It might be meat and potatoes, but there’s something about that straight-six, rear wheel-drive formula that just works. As far as E36 hillclimbers go, this blaze orange creation isn’t the wildest by a stretch—that award might go to this Cosworth-powered baddie—but it is effective. Plus, with that snarling six echoing off the canyon walls, there’s a lot to like.
Not only does the 3.2-liter engine rise to a sonorous crescendo at 8,200 revs, but it makes a whopping 330 horsepower and looks to provide a sweet, broad, and accessible powerband that makes it a peach over slow corners and bumpy surfaces. Having a sequential gearbox ensures that six-cylinder is never out of the meat of its powerband, either.
It’s also remarkably light at just 2,400 pounds, and with some obvious aero pieces, like a hefty diffuser and a broad splitter that could shovel snow if needed, it looks fairly planted and consoling at speed.
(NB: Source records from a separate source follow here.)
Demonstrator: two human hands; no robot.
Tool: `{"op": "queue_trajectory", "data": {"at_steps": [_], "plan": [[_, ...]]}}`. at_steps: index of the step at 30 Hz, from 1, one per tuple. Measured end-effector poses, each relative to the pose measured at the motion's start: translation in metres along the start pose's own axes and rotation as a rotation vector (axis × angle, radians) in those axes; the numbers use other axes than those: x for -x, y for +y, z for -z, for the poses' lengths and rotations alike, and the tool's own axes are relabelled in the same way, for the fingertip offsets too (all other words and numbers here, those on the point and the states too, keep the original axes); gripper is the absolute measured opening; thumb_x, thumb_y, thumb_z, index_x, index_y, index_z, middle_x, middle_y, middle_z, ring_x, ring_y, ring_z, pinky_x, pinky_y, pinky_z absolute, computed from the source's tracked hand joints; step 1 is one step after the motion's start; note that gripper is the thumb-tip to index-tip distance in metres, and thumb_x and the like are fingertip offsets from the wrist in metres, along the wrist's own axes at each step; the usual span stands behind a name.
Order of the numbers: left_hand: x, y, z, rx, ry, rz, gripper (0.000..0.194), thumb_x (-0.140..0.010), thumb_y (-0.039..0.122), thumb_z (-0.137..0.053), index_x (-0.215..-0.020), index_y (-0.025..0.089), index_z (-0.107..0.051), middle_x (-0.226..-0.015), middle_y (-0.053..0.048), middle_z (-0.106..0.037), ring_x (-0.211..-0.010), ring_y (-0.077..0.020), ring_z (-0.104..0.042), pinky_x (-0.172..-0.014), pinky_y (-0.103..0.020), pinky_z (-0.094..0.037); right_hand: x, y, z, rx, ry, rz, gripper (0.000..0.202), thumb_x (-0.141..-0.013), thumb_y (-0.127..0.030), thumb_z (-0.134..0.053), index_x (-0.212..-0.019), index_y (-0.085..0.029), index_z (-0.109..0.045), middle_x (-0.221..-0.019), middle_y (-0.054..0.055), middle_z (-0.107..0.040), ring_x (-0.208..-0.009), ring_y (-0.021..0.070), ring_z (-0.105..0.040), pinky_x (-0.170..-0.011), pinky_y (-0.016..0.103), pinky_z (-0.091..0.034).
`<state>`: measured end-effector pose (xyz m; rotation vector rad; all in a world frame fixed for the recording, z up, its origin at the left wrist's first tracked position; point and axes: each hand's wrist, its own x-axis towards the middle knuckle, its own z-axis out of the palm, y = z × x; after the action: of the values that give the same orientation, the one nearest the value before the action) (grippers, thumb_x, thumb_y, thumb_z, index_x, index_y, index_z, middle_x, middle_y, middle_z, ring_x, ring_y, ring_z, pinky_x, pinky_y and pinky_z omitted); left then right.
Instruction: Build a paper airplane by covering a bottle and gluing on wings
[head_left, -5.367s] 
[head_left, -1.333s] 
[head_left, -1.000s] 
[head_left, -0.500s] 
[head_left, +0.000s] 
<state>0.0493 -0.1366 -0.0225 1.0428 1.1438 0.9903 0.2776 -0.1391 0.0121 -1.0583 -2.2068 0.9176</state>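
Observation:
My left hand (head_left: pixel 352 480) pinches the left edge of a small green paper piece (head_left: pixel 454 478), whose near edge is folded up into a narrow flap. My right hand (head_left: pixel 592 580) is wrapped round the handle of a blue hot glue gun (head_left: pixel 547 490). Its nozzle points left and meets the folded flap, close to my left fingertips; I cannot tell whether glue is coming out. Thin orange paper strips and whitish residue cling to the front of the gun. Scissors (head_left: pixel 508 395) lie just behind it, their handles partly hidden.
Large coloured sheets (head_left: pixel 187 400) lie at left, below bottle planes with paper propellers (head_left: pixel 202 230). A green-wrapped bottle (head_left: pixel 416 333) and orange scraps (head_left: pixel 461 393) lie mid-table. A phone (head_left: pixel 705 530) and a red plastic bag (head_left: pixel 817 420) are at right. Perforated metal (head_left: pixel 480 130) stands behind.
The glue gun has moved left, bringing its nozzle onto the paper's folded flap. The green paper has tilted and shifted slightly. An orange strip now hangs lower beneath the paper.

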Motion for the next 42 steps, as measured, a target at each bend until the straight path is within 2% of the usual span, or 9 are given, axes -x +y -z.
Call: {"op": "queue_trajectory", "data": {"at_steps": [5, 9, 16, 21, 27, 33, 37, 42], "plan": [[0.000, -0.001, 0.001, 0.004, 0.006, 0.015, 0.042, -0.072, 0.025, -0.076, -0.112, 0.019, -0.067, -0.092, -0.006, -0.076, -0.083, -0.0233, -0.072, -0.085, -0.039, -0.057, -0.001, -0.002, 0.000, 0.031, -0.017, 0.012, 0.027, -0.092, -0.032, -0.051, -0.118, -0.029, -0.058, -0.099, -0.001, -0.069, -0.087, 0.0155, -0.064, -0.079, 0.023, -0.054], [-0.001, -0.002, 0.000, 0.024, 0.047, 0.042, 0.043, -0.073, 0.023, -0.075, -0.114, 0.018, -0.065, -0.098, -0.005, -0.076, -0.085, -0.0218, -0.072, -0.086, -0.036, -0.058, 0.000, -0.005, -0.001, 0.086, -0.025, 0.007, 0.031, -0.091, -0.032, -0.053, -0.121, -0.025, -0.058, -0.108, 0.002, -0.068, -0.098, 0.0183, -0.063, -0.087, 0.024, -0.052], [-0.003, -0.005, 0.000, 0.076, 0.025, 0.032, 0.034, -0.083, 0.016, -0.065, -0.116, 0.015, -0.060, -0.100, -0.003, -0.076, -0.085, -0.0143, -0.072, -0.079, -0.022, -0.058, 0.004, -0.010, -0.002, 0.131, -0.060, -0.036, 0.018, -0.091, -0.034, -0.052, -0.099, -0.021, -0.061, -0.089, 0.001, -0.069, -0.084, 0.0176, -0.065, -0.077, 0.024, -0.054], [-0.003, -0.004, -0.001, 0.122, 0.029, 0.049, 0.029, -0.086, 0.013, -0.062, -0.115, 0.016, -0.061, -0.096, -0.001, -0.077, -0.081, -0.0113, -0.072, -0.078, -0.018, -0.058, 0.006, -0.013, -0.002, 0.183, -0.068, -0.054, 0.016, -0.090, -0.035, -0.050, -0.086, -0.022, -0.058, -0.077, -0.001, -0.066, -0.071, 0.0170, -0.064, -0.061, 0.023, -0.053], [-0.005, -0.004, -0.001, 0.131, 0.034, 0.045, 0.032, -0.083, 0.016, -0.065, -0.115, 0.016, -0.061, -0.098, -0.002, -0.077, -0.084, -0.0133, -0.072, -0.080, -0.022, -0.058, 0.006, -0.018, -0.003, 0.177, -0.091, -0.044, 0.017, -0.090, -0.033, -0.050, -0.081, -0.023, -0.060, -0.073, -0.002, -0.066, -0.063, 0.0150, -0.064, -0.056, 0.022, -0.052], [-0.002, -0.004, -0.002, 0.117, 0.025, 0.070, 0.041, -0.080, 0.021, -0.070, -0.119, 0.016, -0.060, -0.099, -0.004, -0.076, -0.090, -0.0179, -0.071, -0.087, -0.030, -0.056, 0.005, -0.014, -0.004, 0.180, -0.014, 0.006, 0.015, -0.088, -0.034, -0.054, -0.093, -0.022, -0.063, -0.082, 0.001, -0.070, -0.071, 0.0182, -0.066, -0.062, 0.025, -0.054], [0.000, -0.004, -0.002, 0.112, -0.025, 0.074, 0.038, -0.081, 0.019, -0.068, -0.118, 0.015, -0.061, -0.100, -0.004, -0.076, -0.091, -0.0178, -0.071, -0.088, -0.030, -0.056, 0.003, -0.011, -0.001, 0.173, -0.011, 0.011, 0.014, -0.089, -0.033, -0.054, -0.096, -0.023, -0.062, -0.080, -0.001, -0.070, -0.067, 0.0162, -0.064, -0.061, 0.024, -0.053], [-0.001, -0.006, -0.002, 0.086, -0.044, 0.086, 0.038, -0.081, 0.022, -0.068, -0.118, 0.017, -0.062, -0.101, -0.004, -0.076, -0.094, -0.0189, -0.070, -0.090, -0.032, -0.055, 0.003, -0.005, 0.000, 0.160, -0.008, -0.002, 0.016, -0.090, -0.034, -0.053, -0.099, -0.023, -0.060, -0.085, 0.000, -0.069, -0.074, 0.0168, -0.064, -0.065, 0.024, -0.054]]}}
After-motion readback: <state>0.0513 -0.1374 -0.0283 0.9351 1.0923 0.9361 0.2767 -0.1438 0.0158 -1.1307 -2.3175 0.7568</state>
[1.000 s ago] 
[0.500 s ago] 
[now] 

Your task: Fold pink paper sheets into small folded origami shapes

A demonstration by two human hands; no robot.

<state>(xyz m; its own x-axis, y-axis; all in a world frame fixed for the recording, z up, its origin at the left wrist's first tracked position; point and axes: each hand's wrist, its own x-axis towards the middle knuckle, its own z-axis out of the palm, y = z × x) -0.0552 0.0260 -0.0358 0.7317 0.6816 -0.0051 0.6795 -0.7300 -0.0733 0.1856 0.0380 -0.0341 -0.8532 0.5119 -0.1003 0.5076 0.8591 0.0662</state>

After all, with the barriers as close as they are, it pays dividends to trust a machine when there’s really no room for error.

Brightly colored, simple, and very effective—what’s not to like? Photo credit: MuMuu Team
Like another mega-competent E36 which made headlines not long ago, this car shows how it’s able to punch above its weight with a benign chassis balance, wonderful response, and exploitable performance. In other words, it makes good use of every one of those ponies and every square inch of its contact patches, and spends very little of its time spinning its tires. Essentially, this car is an unadulterated, efficient, and fat-free machine made for the job of carving up a Swiss hillclimb.